-- YOUR GOAL --
Only some lines are wanted. Transcribe, exactly, the lines below from the line with "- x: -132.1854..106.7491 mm" up to and including the line with "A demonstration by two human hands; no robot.".
─── DATA SHOWN ───
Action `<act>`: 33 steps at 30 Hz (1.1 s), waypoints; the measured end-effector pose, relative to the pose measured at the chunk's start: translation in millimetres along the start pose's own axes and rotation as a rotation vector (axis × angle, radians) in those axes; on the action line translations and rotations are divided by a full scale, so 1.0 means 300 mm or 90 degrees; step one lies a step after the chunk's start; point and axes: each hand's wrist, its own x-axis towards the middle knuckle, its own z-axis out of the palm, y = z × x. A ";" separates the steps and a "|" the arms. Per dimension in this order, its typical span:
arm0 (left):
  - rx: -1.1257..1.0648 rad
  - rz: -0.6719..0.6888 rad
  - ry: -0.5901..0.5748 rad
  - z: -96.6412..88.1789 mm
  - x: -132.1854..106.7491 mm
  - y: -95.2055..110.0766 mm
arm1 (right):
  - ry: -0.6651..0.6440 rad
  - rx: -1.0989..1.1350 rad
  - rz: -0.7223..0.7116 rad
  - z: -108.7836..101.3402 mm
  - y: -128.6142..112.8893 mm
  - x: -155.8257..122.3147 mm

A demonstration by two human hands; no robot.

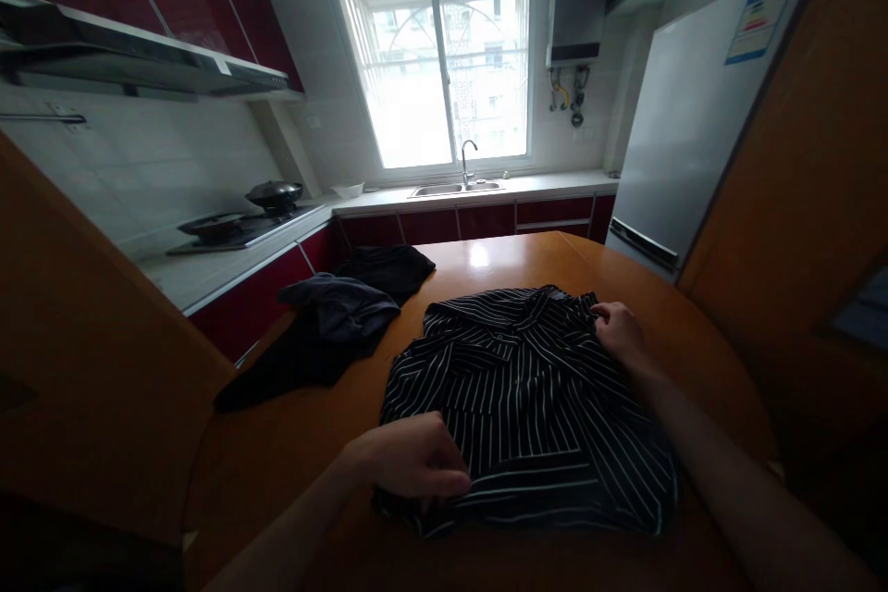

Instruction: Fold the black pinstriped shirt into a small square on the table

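Note:
A black shirt with white stripes [517,407] lies spread on the wooden table, with folds across its upper half. At its lower left edge, my left hand [416,458] has its fingers curled down on the cloth, its thumb stretched out to the right; the fingertips are partly hidden. Up at the far right corner of the shirt, my right hand [620,331] pinches the gathered edge between thumb and fingers.
The round wooden table [478,264] also bears a heap of dark clothes [347,310] on its left. Beyond are a sink [454,190], a stove with a black wok [274,194], and a fridge [684,120] on the right.

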 end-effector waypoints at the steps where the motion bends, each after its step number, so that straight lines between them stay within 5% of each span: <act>1: -0.035 0.011 0.030 -0.002 -0.002 -0.003 | 0.016 -0.004 0.006 -0.001 0.000 0.000; 7: 0.012 0.042 0.489 -0.057 0.014 -0.076 | 0.000 -0.016 -0.013 0.022 -0.002 -0.005; 11: 0.112 -0.011 0.633 -0.094 0.028 -0.168 | -0.034 -0.048 -0.007 0.047 0.012 -0.008; 19: 0.186 -0.129 0.606 -0.083 0.038 -0.307 | -0.102 -0.066 0.026 0.068 0.026 -0.008; 26: 0.214 -0.148 0.545 -0.081 0.021 -0.290 | -0.116 -0.061 0.012 0.077 0.038 -0.007; 33: 0.274 -0.271 0.437 -0.083 -0.018 -0.230 | -0.125 -0.039 0.010 0.097 0.062 0.004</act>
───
-- WRITTEN REPLY --
  - x: -132.1854..106.7491 mm
  - y: -95.2055..110.0766 mm
arm1 (right):
  - ry: -0.6651..0.6440 rad
  - rx: -1.0989..1.1350 rad
  - rz: -0.7223..0.7116 rad
  - z: -108.7836..101.3402 mm
  - y: -128.6142..112.8893 mm
  - x: -155.8257..122.3147 mm

A demonstration by two human hands; no robot.

For this exercise, nothing more remains to be done.